» **GOAL OF THE EXERCISE**: Keeping each line exactly as it is, output all of the records.
::: THE DATA :::
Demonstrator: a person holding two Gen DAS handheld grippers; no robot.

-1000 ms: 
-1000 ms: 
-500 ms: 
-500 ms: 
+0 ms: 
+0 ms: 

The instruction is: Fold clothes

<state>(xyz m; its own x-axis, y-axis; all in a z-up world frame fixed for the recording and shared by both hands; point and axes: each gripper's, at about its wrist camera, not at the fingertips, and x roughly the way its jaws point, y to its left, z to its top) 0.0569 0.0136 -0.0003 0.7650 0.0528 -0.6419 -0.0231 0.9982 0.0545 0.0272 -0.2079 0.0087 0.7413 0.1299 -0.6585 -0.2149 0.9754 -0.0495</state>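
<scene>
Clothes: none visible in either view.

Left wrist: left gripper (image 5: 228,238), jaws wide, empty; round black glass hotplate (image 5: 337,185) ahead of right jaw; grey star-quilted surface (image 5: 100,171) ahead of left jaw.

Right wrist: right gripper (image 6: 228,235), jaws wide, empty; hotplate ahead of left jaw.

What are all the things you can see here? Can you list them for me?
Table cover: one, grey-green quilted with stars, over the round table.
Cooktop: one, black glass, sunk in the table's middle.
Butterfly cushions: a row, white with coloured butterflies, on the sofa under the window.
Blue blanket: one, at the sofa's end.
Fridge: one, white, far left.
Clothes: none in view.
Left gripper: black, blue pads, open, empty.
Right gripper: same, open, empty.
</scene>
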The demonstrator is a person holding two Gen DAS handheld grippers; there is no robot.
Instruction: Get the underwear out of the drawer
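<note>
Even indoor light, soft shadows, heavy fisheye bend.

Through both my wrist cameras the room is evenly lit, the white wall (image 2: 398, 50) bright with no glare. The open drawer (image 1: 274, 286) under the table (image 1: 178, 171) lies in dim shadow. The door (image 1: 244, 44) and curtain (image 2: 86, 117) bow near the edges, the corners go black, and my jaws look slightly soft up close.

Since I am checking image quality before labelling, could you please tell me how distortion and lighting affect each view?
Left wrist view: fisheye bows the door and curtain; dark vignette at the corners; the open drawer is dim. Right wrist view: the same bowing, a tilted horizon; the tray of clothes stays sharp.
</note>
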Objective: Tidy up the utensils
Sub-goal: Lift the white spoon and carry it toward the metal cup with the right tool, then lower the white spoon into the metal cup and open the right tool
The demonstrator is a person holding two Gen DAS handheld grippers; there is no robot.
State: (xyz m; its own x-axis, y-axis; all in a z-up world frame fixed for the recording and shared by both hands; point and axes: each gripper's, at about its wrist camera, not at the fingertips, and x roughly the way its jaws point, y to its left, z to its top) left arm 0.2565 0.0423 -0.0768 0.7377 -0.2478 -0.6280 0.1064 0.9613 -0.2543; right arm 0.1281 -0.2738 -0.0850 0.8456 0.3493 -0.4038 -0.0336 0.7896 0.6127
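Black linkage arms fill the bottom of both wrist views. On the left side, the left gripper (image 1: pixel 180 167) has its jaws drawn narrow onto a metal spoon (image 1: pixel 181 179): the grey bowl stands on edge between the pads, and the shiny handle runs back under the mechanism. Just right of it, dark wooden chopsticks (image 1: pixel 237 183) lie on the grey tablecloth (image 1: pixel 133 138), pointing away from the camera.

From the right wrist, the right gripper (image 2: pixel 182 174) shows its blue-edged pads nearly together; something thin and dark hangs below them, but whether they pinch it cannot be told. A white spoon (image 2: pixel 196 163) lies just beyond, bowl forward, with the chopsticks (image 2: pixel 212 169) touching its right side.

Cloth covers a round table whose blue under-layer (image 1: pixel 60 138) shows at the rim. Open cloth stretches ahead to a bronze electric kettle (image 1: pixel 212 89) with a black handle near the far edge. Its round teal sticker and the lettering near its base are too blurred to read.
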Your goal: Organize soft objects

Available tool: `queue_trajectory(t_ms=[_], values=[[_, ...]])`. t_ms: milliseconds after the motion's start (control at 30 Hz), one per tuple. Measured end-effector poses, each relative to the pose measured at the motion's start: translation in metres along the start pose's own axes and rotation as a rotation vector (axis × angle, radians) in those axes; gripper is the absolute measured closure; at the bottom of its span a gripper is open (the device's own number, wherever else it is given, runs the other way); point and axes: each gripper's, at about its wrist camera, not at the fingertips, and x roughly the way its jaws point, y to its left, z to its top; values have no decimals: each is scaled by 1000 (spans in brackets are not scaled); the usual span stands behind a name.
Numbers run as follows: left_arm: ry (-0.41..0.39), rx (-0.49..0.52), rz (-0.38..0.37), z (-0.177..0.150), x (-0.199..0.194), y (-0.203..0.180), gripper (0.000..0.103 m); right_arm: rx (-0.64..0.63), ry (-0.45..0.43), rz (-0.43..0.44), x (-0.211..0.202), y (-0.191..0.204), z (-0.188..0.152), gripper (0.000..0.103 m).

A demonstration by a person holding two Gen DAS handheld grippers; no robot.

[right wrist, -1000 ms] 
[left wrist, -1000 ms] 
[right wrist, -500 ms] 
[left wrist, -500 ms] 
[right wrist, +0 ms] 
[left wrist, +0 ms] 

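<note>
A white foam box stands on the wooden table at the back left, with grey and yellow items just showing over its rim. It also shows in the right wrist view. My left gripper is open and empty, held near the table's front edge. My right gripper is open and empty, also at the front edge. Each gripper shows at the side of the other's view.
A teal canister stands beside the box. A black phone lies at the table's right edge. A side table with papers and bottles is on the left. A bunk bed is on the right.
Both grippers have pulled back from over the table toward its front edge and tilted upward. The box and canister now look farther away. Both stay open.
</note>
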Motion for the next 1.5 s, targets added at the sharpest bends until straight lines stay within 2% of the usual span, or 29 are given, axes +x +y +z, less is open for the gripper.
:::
» **TASK RESPONSE**:
Demonstrator: a person holding two Gen DAS handheld grippers; no robot.

-1000 ms: 
-1000 ms: 
-500 ms: 
-500 ms: 
+0 ms: 
+0 ms: 

The instruction is: Fold clothes

<state>(xyz m; its own x-axis, y-axis; all in a z-up world frame fixed for the recording and shared by both hands; point and axes: each gripper's, at about its wrist camera, not at the fingertips, and x roughly the way its jaws point, y to its left, z to its top) 0.0569 0.0136 -0.0003 0.7650 0.0528 -0.6419 -0.0231 0.9982 0.0545 0.0272 -0.2079 0.0087 0.7413 0.1299 -0.6585 -0.2149 0.9754 -0.0495</state>
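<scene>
Clothes: none visible in either view.

Left wrist: left gripper (image 5: 228,238), jaws wide, empty; round black glass hotplate (image 5: 337,185) ahead of right jaw; grey star-quilted surface (image 5: 100,171) ahead of left jaw.

Right wrist: right gripper (image 6: 228,235), jaws wide, empty; hotplate ahead of left jaw.

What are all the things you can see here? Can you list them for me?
Table cover: one, grey-green quilted with stars, over the round table.
Cooktop: one, black glass, sunk in the table's middle.
Butterfly cushions: a row, white with coloured butterflies, on the sofa under the window.
Blue blanket: one, at the sofa's end.
Fridge: one, white, far left.
Clothes: none in view.
Left gripper: black, blue pads, open, empty.
Right gripper: same, open, empty.
</scene>
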The demonstrator is a person holding two Gen DAS handheld grippers; there is no robot.
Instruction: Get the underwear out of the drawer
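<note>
Even indoor light, soft shadows, heavy fisheye bend.

Through both my wrist cameras the room is evenly lit, the white wall (image 2: 398, 50) bright with no glare. The open drawer (image 1: 274, 286) under the table (image 1: 178, 171) lies in dim shadow. The door (image 1: 244, 44) and curtain (image 2: 86, 117) bow near the edges, the corners go black, and my jaws look slightly soft up close.

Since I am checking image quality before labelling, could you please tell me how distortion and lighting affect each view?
Left wrist view: fisheye bows the door and curtain; dark vignette at the corners; the open drawer is dim. Right wrist view: the same bowing, a tilted horizon; the tray of clothes stays sharp.
</note>
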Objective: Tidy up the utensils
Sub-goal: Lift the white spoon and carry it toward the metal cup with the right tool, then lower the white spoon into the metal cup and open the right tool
The demonstrator is a person holding two Gen DAS handheld grippers; there is no robot.
State: (xyz m; its own x-axis, y-axis; all in a z-up world frame fixed for the recording and shared by both hands; point and axes: each gripper's, at about its wrist camera, not at the fingertips, and x roughly the way its jaws point, y to its left, z to its top) left arm 0.2565 0.0423 -0.0768 0.7377 -0.2478 -0.6280 0.1064 0.9613 -0.2543; right arm 0.1281 -0.2738 -0.0850 0.8456 0.3493 -0.4038 -0.0336 0.7896 0.6127
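Black linkage arms fill the bottom of both wrist views. On the left side, the left gripper (image 1: pixel 180 167) has its jaws drawn narrow onto a metal spoon (image 1: pixel 181 179): the grey bowl stands on edge between the pads, and the shiny handle runs back under the mechanism. Just right of it, dark wooden chopsticks (image 1: pixel 237 183) lie on the grey tablecloth (image 1: pixel 133 138), pointing away from the camera.

From the right wrist, the right gripper (image 2: pixel 182 174) shows its blue-edged pads nearly together; something thin and dark hangs below them, but whether they pinch it cannot be told. A white spoon (image 2: pixel 196 163) lies just beyond, bowl forward, with the chopsticks (image 2: pixel 212 169) touching its right side.

Cloth covers a round table whose blue under-layer (image 1: pixel 60 138) shows at the rim. Open cloth stretches ahead to a bronze electric kettle (image 1: pixel 212 89) with a black handle near the far edge. Its round teal sticker and the lettering near its base are too blurred to read.
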Your goal: Organize soft objects

Available tool: `queue_trajectory(t_ms=[_], values=[[_, ...]])`. t_ms: milliseconds after the motion's start (control at 30 Hz), one per tuple. Measured end-effector poses, each relative to the pose measured at the motion's start: translation in metres along the start pose's own axes and rotation as a rotation vector (axis × angle, radians) in those axes; gripper is the absolute measured closure; at the bottom of its span a gripper is open (the device's own number, wherever else it is given, runs the other way); point and axes: each gripper's, at about its wrist camera, not at the fingertips, and x roughly the way its jaws point, y to its left, z to its top; values have no decimals: each is scaled by 1000 (spans in brackets are not scaled); the usual span stands behind a name.
Numbers run as follows: left_arm: ry (-0.41..0.39), rx (-0.49..0.52), rz (-0.38..0.37), z (-0.177..0.150), x (-0.199..0.194), y (-0.203..0.180), gripper (0.000..0.103 m); right_arm: rx (-0.64..0.63), ry (-0.45..0.43), rz (-0.43..0.44), x (-0.211..0.202), y (-0.191..0.204), z (-0.188..0.152), gripper (0.000..0.103 m).

A demonstration by a person holding two Gen DAS handheld grippers; no robot.

[right wrist, -1000 ms] 
[left wrist, -1000 ms] 
[right wrist, -500 ms] 
[left wrist, -500 ms] 
[right wrist, +0 ms] 
[left wrist, +0 ms] 

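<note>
A white foam box stands on the wooden table at the back left, with grey and yellow items just showing over its rim. It also shows in the right wrist view. My left gripper is open and empty, held near the table's front edge. My right gripper is open and empty, also at the front edge. Each gripper shows at the side of the other's view.
A teal canister stands beside the box. A black phone lies at the table's right edge. A side table with papers and bottles is on the left. A bunk bed is on the right.
Both grippers have pulled back from over the table toward its front edge and tilted upward. The box and canister now look farther away. Both stay open.
</note>
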Motion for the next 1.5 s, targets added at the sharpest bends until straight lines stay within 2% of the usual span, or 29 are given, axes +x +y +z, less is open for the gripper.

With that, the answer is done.